“KÜRT Açılımı” denilip, sonradan adını “Demokratik Açılım” diye değiştirdikleri, aslında iktidarın da arzu etmediği bir biçimde PKK’nın meşrulaştırılması çabalarına dönüşen bu girişimin bir sonuca ulaşmasının mümkün olmadığı yolun başında belliydi. Ben de terörün daha da azmasından başka bir sonuç elde etmenin mümkün olmadığını 1 Eylül 2009 tarihli yazımda bu köşeden yazmıştım: Bir kehanet olarak değil, berrak bir mantıkla olayın incelenmesi halinde bu sonuç açıkça görüldüğü için!
1 Eylül 2009 tarihli yazımdan bir bölümü aşağıya alıyorum:
“Kürt açılımı konusuna bir kere daha dönmek istiyorum değerli okuyucularım. Çünkü konu, çok acemi ellerde Türkiye’yi ciddi bir kaosa sürükleme ‘sath -ı mail’ ine girdi! Kürt Açılımı adını iktidar bir kere daha değiştirdi. Yeni ad “Demokratik Açılım”! Ne yazık ki bu yaklaşımın ülkemizi çok daha da ciddi ve tehlikeli sonuçlara sürükleyebileceği görülmüyor!
Kürt Açılımı’ndan başlayalım. İktidarın bu konudaki yaklaşımının ülkeyi bölmeden sonuç alma şansı var mıdır? Kesinlikle yoktur. Neden yoktur? Çünkü iktidar şunu söylemektedir: ‘Biz federatif yapıyı kesinlikle düşünmüyoruz, üniter devletten taviz vermeyeceğiz, resmi dilin Türkçe olmasından taviz vermeyeceğiz. Biz sadece Kürtlere değil tüm etnik gruplara daha fazla demokratik haklar tanıyacağız! Onun için de açılımın adı Kürt Açılımı değil “Demokratik Açılım”dır! Bizim hedefimiz kan dökülmesini önlemek, bayrağa sarılı tabutların anaların ve tüm ülkenin yüreğini dağlamasını engelleyeceğiz. Terör bitecek!’
Gelin görün ki Abdullah Öcalan açıkça parlamentosu (yasama organı ve yasaları), bayrağı, Askeri ve polisi ile farklı bir ulus olmak istediklerini söylüyor. Kuzey Irak’takine benzer bir federal yapıyı dahi kabul etmeyeceğini söylüyor. Açıkça müstakil devlet istiyor.

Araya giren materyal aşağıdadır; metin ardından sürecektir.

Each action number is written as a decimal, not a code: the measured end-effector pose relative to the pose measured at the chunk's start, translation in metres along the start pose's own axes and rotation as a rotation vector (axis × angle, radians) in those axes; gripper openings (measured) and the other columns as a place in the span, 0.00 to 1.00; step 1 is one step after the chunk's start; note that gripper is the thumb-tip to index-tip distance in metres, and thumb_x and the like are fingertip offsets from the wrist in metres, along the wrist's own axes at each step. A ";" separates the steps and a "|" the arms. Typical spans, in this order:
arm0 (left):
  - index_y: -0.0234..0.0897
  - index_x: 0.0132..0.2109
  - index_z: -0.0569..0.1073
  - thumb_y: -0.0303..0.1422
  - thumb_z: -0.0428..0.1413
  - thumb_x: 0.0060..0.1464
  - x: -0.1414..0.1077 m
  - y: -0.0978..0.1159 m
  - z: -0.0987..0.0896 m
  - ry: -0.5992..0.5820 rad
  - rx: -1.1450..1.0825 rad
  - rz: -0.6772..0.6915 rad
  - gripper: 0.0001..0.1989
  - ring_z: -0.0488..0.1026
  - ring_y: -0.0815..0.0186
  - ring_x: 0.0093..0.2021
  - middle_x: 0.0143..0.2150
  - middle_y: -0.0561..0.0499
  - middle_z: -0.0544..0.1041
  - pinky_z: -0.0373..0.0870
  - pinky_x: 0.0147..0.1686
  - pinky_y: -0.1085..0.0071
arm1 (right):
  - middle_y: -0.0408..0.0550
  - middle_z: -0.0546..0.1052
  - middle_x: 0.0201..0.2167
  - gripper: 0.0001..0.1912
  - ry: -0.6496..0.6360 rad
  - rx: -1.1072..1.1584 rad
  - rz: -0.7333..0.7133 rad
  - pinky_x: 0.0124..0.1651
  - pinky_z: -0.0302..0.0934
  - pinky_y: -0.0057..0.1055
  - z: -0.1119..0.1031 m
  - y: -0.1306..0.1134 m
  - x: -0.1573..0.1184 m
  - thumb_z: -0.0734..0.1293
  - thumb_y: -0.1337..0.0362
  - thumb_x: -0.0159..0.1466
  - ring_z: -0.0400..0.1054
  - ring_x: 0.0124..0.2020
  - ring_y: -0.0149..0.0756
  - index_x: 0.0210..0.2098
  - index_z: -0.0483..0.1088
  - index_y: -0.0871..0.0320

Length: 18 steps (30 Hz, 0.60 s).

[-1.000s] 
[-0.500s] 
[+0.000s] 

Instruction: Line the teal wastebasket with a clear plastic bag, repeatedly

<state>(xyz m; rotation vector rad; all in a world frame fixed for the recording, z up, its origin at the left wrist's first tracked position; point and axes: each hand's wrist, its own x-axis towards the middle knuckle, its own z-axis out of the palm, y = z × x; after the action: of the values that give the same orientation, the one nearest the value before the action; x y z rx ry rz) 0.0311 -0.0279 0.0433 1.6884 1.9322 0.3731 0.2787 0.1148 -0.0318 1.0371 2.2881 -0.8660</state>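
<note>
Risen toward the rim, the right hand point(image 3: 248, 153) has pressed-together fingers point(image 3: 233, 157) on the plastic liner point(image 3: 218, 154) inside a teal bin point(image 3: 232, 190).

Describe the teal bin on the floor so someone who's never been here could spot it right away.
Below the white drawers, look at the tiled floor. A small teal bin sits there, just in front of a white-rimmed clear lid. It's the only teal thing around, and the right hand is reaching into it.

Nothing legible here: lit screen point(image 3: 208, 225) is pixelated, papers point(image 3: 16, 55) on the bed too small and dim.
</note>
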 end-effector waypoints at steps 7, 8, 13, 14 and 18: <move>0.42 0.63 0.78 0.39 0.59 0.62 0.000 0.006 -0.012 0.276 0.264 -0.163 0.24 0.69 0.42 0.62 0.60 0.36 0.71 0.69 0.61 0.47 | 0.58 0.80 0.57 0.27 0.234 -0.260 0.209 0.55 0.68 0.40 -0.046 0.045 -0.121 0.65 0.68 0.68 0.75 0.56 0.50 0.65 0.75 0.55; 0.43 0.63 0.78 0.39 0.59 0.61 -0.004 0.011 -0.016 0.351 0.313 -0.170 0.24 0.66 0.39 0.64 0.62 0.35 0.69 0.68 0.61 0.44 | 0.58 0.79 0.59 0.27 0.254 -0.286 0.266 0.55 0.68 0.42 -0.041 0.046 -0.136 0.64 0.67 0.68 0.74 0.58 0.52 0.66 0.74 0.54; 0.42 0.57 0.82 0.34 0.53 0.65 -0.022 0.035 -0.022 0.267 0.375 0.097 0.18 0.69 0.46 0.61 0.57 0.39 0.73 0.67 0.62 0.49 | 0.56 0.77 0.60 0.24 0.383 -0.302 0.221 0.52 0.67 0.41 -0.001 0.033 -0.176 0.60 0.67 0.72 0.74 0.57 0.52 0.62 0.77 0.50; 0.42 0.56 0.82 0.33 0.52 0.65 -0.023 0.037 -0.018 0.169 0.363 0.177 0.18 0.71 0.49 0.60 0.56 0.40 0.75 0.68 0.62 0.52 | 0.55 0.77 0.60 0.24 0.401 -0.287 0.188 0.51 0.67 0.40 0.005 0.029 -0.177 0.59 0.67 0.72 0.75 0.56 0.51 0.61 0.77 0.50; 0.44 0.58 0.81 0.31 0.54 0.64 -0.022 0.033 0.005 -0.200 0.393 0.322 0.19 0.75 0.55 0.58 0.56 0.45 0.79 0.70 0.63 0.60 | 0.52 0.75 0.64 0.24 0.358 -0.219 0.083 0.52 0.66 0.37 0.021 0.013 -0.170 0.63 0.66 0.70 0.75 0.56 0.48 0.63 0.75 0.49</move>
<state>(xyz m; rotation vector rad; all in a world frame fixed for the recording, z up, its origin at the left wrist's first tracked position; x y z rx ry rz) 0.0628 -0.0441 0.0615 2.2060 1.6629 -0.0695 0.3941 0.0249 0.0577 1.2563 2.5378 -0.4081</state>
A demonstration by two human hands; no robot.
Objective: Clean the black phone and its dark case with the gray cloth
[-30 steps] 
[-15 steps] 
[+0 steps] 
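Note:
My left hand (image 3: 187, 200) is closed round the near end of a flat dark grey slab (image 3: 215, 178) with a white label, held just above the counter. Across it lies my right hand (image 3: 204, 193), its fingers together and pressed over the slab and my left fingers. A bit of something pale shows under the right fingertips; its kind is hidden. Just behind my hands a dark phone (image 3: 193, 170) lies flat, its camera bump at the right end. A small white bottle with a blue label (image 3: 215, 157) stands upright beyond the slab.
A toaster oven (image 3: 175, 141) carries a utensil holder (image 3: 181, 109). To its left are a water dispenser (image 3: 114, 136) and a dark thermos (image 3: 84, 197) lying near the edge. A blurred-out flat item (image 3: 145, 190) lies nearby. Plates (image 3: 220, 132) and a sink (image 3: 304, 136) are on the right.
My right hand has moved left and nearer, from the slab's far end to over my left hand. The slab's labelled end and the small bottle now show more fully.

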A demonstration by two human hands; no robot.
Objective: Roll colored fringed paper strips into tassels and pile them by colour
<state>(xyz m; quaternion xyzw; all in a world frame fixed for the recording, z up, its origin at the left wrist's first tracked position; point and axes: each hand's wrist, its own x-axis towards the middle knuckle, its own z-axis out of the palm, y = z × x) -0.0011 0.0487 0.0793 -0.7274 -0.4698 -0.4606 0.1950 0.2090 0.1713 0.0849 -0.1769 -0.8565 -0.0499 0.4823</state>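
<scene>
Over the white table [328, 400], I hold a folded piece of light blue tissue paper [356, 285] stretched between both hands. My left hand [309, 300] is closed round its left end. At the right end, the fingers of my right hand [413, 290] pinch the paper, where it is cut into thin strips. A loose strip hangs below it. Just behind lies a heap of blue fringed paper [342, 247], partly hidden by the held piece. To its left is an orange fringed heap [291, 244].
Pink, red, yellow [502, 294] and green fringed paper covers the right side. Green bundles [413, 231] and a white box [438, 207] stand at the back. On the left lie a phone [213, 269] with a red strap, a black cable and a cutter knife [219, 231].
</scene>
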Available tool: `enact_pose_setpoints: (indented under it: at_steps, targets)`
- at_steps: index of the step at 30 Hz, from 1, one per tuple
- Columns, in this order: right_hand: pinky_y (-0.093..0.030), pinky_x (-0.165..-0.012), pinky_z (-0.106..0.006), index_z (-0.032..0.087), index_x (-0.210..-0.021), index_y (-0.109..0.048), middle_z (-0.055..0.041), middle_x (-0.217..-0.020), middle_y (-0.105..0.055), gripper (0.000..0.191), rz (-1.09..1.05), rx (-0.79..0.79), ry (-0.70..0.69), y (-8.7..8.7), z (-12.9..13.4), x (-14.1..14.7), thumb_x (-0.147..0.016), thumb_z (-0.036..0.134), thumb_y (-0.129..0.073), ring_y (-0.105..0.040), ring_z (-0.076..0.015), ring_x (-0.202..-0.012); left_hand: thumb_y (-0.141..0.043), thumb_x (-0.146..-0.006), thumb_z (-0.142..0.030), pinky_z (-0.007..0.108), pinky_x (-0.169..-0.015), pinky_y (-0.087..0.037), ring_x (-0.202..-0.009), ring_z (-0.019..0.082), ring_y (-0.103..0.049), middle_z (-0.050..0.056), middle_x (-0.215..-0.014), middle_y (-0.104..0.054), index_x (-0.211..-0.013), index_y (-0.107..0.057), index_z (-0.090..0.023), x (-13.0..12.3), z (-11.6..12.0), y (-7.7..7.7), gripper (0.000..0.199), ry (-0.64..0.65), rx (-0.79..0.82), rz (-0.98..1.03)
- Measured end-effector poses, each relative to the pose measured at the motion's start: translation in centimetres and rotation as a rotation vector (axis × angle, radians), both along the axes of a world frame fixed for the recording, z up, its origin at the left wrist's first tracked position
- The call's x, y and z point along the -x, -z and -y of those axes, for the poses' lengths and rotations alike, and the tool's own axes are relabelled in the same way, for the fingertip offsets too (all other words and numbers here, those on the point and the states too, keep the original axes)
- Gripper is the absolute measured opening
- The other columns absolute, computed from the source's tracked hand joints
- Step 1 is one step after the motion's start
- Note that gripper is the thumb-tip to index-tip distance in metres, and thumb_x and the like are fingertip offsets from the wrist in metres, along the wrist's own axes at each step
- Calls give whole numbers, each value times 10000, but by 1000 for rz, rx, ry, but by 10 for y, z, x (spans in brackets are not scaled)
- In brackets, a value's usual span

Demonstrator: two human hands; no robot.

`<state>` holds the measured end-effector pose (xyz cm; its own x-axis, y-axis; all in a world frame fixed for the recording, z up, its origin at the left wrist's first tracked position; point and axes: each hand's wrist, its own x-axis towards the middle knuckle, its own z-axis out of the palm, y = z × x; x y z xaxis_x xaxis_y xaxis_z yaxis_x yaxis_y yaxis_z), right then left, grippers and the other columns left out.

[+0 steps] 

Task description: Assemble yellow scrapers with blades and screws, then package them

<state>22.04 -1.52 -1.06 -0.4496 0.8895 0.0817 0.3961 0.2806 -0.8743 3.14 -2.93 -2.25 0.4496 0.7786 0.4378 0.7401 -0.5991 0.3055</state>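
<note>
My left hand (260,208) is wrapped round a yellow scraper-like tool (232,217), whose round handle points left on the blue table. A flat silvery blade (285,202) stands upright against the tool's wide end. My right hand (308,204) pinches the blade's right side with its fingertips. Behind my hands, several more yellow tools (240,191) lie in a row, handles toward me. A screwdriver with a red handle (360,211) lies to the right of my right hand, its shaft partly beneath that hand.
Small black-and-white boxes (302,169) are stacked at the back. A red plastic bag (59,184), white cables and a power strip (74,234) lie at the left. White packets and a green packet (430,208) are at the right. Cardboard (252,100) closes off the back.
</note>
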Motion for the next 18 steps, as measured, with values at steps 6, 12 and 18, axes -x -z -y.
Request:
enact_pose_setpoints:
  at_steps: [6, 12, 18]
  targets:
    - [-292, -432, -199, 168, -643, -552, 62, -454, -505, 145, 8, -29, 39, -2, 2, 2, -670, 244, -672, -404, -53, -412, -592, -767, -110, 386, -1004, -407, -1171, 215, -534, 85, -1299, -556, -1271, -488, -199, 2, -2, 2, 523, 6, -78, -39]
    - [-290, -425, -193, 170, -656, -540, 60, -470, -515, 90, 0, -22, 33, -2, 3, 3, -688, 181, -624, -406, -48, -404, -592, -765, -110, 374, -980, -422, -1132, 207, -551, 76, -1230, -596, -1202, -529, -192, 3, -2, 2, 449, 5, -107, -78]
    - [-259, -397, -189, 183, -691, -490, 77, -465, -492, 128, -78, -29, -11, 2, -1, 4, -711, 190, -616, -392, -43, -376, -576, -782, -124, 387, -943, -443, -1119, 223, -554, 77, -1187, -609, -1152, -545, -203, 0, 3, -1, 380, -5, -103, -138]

Diyebilirsiniz ki, ‘O istesin bizim devletimiz vermez!’ Ancak eğer Öcalan’ın isteklerini vermez iseniz, Karayılan lakaplı PKK reisi eğer Öcalan’ın isteklerini vermez iseniz saldırılarının şiddetlenerek devam edeceğini açıkça söylüyor. Ve de kan dökmeye hızla devam ediyor! Yani müstakil devlet yapısını reddederseniz kan devam edecek. Terör bitmeyecek! O zaman bütün bu çabalar neden? Böyle bir bölünmeyi kabul etme ihtimalinin dahi tartışılması, özellikle eğitimsiz, işsiz gençler arasında taraftar toplar! PKK’yı yok etmez, kalabalıklaştırır. Bunu görmemek için kör olmak gerekir!
Şimdi bu sonuç alması olanaksız girişimi bir de “Demokratik Açılım” pelerinine büründürürseniz, bu talihsiz söylemi, Türk Milletinin Kürt Kökenli olmayan Lâz, Arnavut, Boşnak, Çerkez, Arap, hatta Türk kökenlilerine de yayarsınız! Ortada hiçbir huzursuzluk, hiçbir kızgınlık, hiçbir talep yokken buralarda da tahriklerin, verilemez taleplerin ve bölünmelerin başlamasına neden olursunuz.”
İşte geçtiğimiz Eylül ayında, Öcalan’ın istediği ile devletin vermeyi kabul ettiği böylesine taban tabana zıttı. PKK da “Öcalan’ın istekleri kabul edilmezse şiddeti arttıracağız” diyordu. Biz kış aylarını ve ilk baharı açılım, maçılım söylemleri ile ve de tüm müttefiklerimizi kızdıran eylemlerle geçirirken, onlar bu söylediklerini gerçekleştirmek için hazırlık yaptılar.
Bu gün ise gerçekleşen bizim “demokratik açılımımız” değil onların “kanlı açılımları”!
Perşembenin gelişi Çarşambadan belli değil miydi, değerli okurlarım?